O vice-presidente lembra que a primeira edição do programa voltado a caminhões, lançada anteriormente, é considerada bem-sucedida pelo governo. A nova rodada amplia o alcance e procura atender uma demanda reprimida em segmentos que ainda circulam com veículos acima de 15 ou 20 anos de uso. A expectativa é que o crédito irrigue também a indústria de implementos rodoviários, que depende diretamente do ritmo de renovação da frota.
Quem ganha, o que pode mudar e os próximos passos
Os principais beneficiados são agricultores de médio porte, cooperativas, transportadoras e caminhoneiros que conseguem oferecer garantias mínimas para acessar o financiamento. Para o setor de máquinas agrícolas, o pacote representa fôlego em um momento de custos elevados e incerteza em relação à demanda global por grãos. Fabricantes de tratores, colheitadeiras e equipamentos de apoio enxergam espaço para reforçar linhas de produção e retomar investimentos em inovação.
No transporte, empresas de logística e produtores rurais que operam frotas próprias podem enxugar despesas e ganhar competitividade no escoamento da safra, tanto para o mercado interno quanto para exportação. Uma frota mais moderna tende a reduzir o tempo de viagem e as quebras no percurso, o que diminui prejuízos com cargas perecíveis e melhora a confiabilidade dos prazos de entrega. A promessa de avanços em segurança e sustentabilidade, com menor emissão de gases poluentes, se torna argumento adicional para a adesão ao programa.
Os desafios, porém, seguem presentes. Pequenos produtores e caminhoneiros autônomos com histórico de endividamento ou baixa capacidade de comprovar renda podem ter dificuldade para se enquadrar nas linhas de crédito, mesmo com juros menores. Parte do sucesso dos programas depende da articulação entre bancos públicos, cooperativas de crédito e agentes privados para desenhar operações compatíveis com a realidade de quem está na ponta.

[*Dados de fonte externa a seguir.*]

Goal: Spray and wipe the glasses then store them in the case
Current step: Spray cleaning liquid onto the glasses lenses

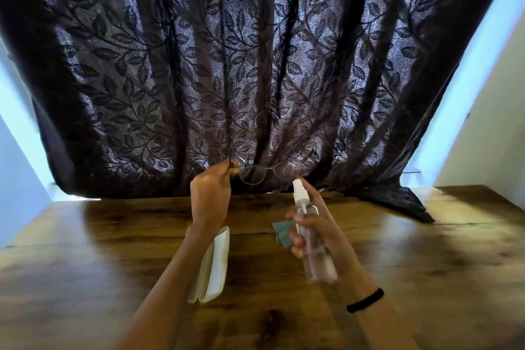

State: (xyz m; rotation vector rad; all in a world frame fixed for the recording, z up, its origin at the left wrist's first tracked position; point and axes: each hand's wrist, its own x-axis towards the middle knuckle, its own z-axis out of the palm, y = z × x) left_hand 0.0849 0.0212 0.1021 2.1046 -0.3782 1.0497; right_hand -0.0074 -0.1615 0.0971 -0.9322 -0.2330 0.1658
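above a dark brown wooden table (pixel 397 278) with a glossy grain, both bare hands are raised in front of a dark purple curtain with a leaf pattern (pixel 255 65). left hand (pixel 208 196) is closed in a pinch around one end of a pair of thin dark-framed round glasses (pixel 257 175), holding them up in the air with the lenses facing toward the person; the far lens is faint against the curtain. right hand (pixel 311 231) is wrapped around a clear plastic spray bottle with a white nozzle (pixel 309 239), fingers curled about its upper body, the bottle tilted so that the nozzle points up toward the glasses, near them but apart. a black band (pixel 365 300) sits on the right wrist. on the table, partly hidden under the left forearm, lies a long cream-white glasses case (pixel 214 267); whether its lid is open is hard to tell. a small grey-blue wiping cloth (pixel 281 233) lies on the table behind the right hand, between the two arms, well apart from the case.
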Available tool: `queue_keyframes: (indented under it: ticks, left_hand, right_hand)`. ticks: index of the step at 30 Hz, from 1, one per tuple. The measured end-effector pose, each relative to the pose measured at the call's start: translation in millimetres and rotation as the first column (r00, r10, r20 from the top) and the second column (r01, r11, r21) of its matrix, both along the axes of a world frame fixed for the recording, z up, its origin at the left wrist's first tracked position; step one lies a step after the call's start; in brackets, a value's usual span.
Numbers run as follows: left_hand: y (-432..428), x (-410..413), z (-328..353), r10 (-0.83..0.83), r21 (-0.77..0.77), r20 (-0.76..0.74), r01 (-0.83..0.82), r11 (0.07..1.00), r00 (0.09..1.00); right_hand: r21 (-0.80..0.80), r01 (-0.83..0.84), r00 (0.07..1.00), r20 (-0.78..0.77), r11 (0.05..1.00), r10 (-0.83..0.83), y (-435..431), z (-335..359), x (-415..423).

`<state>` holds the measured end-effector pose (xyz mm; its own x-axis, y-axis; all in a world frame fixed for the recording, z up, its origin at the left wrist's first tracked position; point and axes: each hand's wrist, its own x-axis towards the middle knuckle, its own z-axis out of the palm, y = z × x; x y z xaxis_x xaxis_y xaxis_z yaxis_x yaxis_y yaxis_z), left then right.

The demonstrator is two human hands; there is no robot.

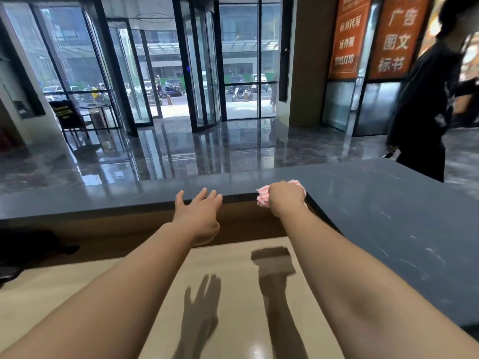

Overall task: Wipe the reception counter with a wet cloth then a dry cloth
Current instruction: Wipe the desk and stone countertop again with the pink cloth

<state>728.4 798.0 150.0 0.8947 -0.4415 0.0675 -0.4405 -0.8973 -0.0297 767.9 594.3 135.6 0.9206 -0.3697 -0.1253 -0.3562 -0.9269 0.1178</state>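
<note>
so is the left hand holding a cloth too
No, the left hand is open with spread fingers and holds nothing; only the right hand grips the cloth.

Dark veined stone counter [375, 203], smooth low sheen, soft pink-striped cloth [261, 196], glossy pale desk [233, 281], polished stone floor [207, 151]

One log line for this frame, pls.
phase: wiping counter | right hand: grips striped cloth at counter's inner corner | left hand: open, fingers spread by counter edge, empty | cloth wet or dry: cannot tell
</note>
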Motion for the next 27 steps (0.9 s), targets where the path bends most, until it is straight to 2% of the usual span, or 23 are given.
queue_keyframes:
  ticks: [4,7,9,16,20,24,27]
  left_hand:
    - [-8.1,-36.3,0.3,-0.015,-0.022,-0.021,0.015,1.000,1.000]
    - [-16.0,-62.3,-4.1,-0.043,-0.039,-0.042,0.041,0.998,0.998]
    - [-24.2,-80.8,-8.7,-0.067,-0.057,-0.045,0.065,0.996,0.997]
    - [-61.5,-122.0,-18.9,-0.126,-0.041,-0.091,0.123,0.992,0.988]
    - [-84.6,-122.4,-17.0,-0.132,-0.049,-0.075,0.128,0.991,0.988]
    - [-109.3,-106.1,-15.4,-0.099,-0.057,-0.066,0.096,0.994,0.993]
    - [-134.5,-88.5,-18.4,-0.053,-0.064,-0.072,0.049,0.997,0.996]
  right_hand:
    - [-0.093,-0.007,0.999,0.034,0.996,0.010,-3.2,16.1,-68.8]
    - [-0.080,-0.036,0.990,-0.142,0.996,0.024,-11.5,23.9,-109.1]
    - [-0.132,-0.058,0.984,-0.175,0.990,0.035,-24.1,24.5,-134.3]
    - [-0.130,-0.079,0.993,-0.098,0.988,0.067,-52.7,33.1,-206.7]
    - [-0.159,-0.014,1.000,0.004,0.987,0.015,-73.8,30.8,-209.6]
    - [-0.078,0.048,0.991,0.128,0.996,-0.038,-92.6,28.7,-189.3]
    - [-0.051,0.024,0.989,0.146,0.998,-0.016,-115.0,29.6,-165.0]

O governo aposta que a combinação de carência de um ano, prazos de até cinco anos e juros reduzidos é suficiente para destravar o apetite por investimento. Ao escolher o Bahia Farm Show como palco, Alckmin fala diretamente a um público que sente no dia a dia os gargalos de mecanização e logística. Os próximos meses vão mostrar se os R$ 35 bilhões prometidos se convertem em tratores no campo e caminhões nas estradas ou se parte desse crédito permanece no papel, à espera de um ambiente econômico ainda mais favorável.